Dalam KPAM yang diadakan pada hari ini (10/07) calon siswa yang mengikuti kegiatan ini yakni tingkat SD sebanyak 95 siswa, tingkat SMP sebanyak 225 siswa, dan tingkat SMA sebanyak 253 siswa. Dari keseluruhan calon siswa yang mendaftar, 93% diantaranya (585 siswa) berasal dari wilayah Jawa Barat. Kabupaten Bandung dan Kabupaten Sumedang menjadi penyumbang siswa terbanyak masing-masing sebanyak 285 siswa dan 138 siswa. Lalu 7% lainnya berasal dari wilayah luar Jawa Barat yang mencapai 40 siswa.

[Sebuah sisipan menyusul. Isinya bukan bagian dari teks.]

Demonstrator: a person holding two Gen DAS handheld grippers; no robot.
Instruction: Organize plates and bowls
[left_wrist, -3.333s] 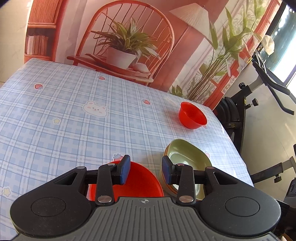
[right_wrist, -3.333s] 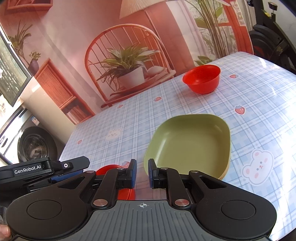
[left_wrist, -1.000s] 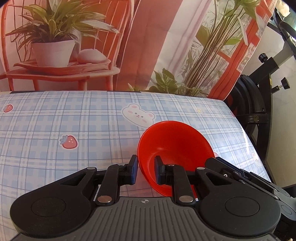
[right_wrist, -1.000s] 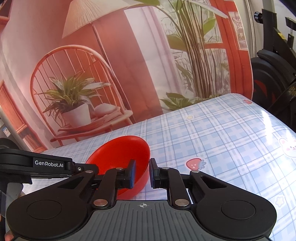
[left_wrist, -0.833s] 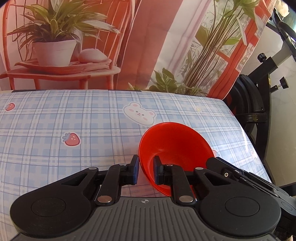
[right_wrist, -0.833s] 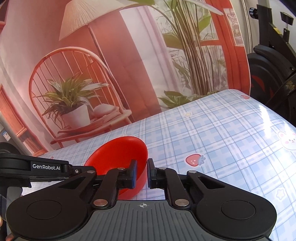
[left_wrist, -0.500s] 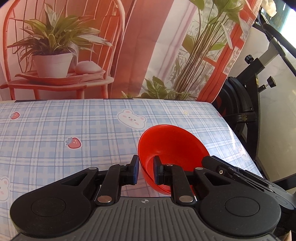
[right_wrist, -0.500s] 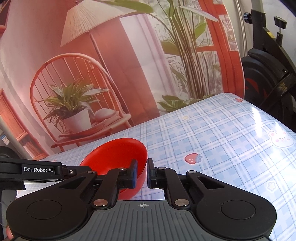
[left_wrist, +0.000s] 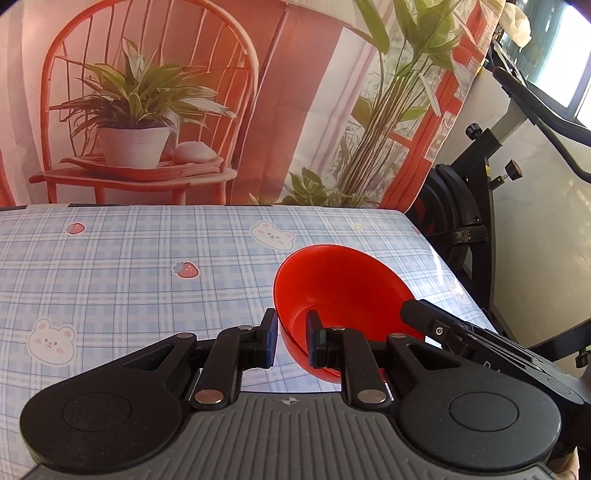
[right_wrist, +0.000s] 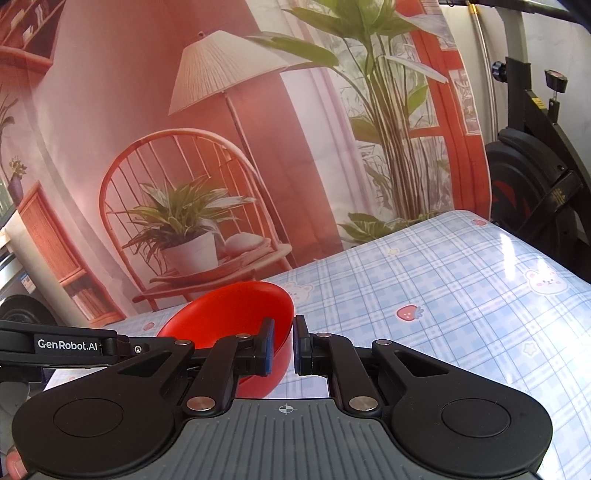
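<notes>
Left wrist view: our left tool (left_wrist: 291, 341) clamped on near rim of red bowl (left_wrist: 343, 288); bowl tilted, above counter (left_wrist: 129, 266) near its right edge; right tool body meets bowl's right side.

Right wrist view: our right tool (right_wrist: 283, 347) pinches red bowl (right_wrist: 232, 314) rim at its right side; bowl toward counter (right_wrist: 443, 295) left part.

A worktop (left_wrist: 129, 266) in a pale blue plaid cloth with bears and strawberries stood against a printed backdrop (right_wrist: 295, 147) of a red chair, potted plant and floor lamp. At its right edge stood a black exercise bike (left_wrist: 480, 206); daylight glared across the cloth.
</notes>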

Bahkan dalam penerimaan calon siswa baru tahun ajaran 2023-2024 ini terdapat 19 calon siswa tingkat SMP dan 24 calon siswa tingkat SMA yang berhasil masuk ke Yayasan Al Ma’soem melalui jalur penerima Beasiswa. Jalur beasiswa yang tersedia diantaranya bidang olahraga (Taekwondo, Renang, Sepak Bola & Bulu Tangkis), Rangking 1, Tahfidz 1 juz hingga 5 juz, dan Alumni penerima Kriteria Akhlak maupun Kriteria Utama.
Al Masoem kembali membuka PPDB tahun 2024-2025 awal Agustus nanti
Al Masoem kembali membuka PPDB tahun ajaran 2024-2025 awal Agustus. Diawal gelombang PPDB Al Masoem ini ada beberapa kelebihan salah satunya adalah calon peserta didik dalam penerimaan calon siswa tahun pertama akan mendapatkan keringanan biaya yang jauh lebih murah dibandingkan dengan geloimbang 2 hingga helombang akhir. Sistem gelombang dalam PPDB ini tidak mempengaruhi pada kualitas pendidikan dan Dana Pengembangan Pendidikan atau bulanan yang dibayarkan hanya berbeda dalam biaya masuknya saja.
Perbedaan antara gelombang 1 dan gelombang 2 hingga gelombang selanjutnya lumayan tinggi yaitu sebesar 500,000 rupiah, maka dari itu penting bagi orang tua untuk bisa memanfaatkan gelombang pertama untuk mendaftar ke Al Ma’soem. Selain itu juga untuk calon siswa yang ingin mengajukan beasiswa alangkah baiknya pada gelombang pertama, karena selain kuota yang terbatas juga agar proses seleksi japres itu bisa selesai dengan cepat.